Programming needs to remain nimble, flexible, and responsive, she commented.
“I’m confident we’re doing that,” Merz concluded.
Part of the goal moving forward is to build the endowment, Merz emphasized. Growing their resources will allow them to provide more students access to Sage Hill, as they can increase the amount of funds they give for financial aid, she explained.
“It’s a priority for the school (now), but it’s also something that will live beyond all of us here,” Merz said about growing the endowment. “It will impact the students 10, 15, 20 years from now…So students that follow will have the same opportunities and the same level of programs and engagement with the world.”
The endowment has given the school some security, but it needs to grow more, McNeill agreed.
It will ensure that Sage can bring in a broader scope of students from different backgrounds, hire and retain the best faculty and staff in the nation, and offer the best courses and programs possible, McNeill explained.
They are also looking to make sure they are remaining innovative in the programs that they offer and developing programs that give students unique opportunities, like Spring at Sage.
The Sage Center is the hub for innovative and experiential teaching and learning within and beyond the Sage Hill campus, McNeill noted. Weaving together service work, advising, hands on experiences, and tying that into the classroom.
“Where it’s headed is exciting,” McNeill said. “It looks really promising.”
The school overall is very forward-thinking, Connolly commented.
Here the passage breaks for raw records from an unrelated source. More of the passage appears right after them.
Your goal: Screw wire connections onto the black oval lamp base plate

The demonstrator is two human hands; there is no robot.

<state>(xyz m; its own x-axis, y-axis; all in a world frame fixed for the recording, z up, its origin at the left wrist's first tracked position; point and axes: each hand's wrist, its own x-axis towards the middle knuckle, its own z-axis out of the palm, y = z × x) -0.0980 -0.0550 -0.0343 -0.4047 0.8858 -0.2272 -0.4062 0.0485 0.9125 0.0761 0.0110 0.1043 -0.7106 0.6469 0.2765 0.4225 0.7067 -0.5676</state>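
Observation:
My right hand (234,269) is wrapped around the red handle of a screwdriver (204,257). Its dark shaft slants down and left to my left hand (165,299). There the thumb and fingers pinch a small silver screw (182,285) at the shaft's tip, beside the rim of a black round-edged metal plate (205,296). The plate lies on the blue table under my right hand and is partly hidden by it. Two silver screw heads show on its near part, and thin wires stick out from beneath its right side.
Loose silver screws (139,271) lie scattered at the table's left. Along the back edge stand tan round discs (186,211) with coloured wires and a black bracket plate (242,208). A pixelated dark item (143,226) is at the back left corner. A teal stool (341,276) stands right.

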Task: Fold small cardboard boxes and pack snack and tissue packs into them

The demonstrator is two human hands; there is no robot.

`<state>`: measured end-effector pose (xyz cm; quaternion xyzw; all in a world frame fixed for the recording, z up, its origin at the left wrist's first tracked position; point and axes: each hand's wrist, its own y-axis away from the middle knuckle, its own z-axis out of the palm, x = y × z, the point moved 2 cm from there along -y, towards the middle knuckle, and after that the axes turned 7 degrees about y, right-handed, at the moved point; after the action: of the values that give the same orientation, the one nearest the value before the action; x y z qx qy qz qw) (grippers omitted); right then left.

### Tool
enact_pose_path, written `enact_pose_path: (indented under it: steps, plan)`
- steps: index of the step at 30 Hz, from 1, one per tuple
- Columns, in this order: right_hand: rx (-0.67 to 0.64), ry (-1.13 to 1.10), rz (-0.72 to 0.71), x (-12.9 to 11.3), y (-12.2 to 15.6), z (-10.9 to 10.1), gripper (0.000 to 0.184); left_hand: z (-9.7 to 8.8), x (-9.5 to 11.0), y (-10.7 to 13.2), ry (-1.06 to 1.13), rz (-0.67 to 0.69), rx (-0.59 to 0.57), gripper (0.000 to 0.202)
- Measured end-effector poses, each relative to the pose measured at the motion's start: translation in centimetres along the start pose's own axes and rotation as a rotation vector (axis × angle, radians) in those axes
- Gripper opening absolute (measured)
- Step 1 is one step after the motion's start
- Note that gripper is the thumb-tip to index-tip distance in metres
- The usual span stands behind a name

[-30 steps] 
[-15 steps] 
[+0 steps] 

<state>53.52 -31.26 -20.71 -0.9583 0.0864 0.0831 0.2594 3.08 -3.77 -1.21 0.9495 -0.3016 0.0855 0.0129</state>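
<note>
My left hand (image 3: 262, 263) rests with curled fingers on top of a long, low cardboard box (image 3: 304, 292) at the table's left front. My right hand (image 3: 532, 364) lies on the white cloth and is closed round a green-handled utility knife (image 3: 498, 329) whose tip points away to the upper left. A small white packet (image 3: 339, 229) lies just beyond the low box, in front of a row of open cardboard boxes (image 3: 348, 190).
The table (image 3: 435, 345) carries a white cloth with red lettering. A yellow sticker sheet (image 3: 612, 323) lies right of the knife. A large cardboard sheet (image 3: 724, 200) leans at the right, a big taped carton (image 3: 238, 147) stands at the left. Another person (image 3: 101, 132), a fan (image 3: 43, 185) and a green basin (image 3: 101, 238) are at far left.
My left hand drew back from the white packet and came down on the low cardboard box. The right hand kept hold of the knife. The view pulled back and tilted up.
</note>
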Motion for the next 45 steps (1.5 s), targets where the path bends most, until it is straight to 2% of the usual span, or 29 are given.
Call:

She hopes everyone involved can take a moment, enjoy what Sage Hill School has become and “give ourselves a pat on the back,” she said.
Embrace it and celebrate it before moving on to the next step, Connolly said.
“We’re in a great place,” Merz said. “We’re healthy, as an organization, but also able to lift our heads up and look to the future and say, “What are we going to do next?’ because we’re not going anywhere.”